In the records below, begin at the line containing "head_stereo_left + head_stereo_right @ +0" and end at the line containing "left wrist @"; quote every line in that span exactly, including both boundary lines, and no others.

═══ Exercise inputs

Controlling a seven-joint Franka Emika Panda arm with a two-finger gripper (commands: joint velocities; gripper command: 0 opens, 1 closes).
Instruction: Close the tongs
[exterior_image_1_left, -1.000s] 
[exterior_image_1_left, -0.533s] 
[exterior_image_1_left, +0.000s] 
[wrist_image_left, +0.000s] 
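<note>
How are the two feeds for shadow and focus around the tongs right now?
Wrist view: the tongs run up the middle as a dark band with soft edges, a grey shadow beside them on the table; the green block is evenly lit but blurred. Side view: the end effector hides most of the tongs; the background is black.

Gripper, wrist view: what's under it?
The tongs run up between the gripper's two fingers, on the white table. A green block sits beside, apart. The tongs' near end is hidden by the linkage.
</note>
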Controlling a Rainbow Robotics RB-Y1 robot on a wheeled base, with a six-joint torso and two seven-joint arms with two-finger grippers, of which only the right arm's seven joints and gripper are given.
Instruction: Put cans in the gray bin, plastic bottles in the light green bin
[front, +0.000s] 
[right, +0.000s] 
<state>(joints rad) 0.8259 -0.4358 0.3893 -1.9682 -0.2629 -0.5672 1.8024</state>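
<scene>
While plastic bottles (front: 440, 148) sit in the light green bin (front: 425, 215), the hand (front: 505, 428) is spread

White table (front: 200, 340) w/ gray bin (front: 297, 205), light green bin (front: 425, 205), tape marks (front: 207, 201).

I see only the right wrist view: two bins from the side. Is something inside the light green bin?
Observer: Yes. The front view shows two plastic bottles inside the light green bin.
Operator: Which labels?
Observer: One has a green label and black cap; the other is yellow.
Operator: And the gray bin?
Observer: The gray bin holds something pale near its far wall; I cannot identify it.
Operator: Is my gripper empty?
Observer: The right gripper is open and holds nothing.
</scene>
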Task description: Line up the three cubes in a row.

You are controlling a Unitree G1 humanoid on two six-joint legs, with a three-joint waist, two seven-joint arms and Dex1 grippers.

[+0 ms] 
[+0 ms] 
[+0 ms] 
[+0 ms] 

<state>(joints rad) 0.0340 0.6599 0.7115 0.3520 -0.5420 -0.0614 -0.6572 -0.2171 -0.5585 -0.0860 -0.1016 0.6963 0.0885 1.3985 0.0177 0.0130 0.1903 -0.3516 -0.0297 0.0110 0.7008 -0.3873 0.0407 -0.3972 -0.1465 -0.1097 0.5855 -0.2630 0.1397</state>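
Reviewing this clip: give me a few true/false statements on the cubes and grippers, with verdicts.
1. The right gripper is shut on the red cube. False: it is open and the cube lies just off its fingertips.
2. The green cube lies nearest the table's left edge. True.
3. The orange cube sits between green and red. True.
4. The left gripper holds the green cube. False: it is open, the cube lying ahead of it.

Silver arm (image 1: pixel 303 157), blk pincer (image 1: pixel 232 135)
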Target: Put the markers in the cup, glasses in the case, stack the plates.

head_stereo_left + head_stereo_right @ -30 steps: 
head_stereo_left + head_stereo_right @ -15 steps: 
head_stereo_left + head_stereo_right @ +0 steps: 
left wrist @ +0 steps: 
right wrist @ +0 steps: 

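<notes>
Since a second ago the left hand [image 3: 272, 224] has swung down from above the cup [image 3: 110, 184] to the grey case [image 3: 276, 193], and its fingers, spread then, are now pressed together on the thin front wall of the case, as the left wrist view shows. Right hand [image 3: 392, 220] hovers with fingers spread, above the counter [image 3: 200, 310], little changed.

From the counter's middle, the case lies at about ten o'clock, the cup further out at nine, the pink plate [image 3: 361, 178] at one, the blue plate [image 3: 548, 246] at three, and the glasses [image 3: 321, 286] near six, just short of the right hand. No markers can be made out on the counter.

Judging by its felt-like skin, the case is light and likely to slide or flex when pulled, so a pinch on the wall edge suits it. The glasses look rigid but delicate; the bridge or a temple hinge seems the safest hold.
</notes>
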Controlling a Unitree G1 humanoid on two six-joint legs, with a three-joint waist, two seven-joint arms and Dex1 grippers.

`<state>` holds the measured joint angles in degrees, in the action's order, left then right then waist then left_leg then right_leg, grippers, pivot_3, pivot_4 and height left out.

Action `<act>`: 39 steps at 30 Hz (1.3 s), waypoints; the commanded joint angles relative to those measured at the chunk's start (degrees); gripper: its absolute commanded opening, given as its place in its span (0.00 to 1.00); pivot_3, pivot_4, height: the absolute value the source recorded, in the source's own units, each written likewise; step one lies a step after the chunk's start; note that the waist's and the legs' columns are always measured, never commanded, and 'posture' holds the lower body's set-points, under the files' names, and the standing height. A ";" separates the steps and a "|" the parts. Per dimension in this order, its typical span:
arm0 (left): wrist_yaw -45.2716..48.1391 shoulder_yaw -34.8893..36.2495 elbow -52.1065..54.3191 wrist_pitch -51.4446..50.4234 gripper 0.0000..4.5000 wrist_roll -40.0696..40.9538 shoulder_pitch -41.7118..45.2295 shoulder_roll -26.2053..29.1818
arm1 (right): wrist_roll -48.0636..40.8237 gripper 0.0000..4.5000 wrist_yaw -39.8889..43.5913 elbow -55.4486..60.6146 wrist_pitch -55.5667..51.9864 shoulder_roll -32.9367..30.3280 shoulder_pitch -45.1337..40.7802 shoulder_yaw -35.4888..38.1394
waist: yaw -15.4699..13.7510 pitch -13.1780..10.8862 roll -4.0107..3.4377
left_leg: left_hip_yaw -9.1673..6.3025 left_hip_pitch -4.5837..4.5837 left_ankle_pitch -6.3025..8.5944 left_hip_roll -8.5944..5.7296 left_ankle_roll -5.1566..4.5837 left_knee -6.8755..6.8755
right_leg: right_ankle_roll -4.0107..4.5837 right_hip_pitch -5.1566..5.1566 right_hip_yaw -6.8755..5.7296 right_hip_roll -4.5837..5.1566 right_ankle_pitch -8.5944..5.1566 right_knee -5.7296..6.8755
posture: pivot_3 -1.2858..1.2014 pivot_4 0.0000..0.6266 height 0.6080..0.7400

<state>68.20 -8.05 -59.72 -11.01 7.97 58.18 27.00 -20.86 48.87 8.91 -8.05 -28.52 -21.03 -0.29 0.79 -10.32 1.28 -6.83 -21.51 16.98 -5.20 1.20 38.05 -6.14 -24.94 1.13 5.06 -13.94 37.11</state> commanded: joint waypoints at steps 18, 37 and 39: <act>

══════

Response for this exercise:
head_stereo_left + head_stereo_right @ +0 steps: 
left wrist @ +0 steps: 

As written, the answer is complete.